Se questo approfondimento fosse stato scritto all’inizio della primavera 2024, avremmo versato fiumi di inchiostro su Lewis Ferguson, capitano del Bologna approdato da lì a qualche settimana nella prossima Coppa dalle grandi orecchie. E invece, l’intervento chirurgico di ricostruzione del legamento crociato anteriore del ginocchio destro, dell’aprile scorso, ha privato prima Thiago Motta, e poi il c.t. Steve Clarke, di un centrocampista box to box autentico punto fermo.
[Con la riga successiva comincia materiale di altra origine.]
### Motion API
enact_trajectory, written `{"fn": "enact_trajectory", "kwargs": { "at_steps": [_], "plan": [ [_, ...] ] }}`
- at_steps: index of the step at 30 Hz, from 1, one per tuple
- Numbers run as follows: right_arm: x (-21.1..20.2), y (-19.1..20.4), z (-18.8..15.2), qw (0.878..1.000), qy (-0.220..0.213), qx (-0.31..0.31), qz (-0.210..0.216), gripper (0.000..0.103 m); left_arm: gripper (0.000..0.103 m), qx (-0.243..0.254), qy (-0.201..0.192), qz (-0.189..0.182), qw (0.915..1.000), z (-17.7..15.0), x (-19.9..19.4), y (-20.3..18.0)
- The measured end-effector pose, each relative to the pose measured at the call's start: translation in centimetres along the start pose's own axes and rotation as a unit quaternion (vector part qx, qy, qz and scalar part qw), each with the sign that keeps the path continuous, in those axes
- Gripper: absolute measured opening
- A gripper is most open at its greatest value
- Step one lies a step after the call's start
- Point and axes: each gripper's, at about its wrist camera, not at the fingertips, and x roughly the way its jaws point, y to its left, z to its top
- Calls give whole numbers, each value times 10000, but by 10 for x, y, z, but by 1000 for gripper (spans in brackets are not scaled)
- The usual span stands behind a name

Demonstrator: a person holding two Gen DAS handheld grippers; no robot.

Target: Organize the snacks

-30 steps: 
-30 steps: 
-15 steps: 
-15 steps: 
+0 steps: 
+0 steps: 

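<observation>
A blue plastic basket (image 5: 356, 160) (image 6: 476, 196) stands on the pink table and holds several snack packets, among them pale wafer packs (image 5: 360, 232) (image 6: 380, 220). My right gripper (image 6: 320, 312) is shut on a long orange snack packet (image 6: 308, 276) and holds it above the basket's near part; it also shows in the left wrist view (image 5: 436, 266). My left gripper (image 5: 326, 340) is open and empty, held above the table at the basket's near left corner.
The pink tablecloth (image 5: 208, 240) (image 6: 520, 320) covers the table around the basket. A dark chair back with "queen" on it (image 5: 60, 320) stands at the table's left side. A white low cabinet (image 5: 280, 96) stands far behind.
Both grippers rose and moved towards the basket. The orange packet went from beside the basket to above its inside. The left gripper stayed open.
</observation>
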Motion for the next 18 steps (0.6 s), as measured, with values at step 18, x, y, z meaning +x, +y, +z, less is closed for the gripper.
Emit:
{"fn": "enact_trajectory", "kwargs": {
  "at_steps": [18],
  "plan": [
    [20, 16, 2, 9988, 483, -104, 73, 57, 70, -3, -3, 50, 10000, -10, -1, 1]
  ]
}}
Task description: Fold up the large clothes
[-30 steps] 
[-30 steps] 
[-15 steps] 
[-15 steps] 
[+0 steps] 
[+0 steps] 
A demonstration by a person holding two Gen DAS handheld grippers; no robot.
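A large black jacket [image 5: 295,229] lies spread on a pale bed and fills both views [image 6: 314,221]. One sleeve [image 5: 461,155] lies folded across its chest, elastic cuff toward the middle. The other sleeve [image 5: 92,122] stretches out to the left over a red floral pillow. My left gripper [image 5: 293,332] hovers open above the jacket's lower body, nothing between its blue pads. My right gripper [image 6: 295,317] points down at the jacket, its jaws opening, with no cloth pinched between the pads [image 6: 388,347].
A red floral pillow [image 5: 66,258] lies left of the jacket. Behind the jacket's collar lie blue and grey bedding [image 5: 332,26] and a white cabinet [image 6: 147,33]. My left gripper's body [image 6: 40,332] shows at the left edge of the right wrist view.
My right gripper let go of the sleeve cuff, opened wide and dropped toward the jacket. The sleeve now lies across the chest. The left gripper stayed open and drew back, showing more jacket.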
E così il n. 19 rossoblù, che sarebbe stato l’unico “italiano” nelle file dei discendenti di Braveheart, guarderà la kermesse continentale dal suo divano.



Il classe 1999 avrà tempo e modo per ricalcare le orme di suo nonno Barry, una leggenda del calcio in kilt, ammessa nel 2006 nell’Ordine dell’Impero britannico. Se i pronostici saranno rispettati, le “cornamuse” vestiranno i panni della Cenerentola nel girone. Ma mai sottovalutare l’impeto di una squadra in grado di trasformarsi, quando vede sventolare la croce di Sant’Andrea al suono di “Flower of Scotland” intonato dalla “Tartan Army”...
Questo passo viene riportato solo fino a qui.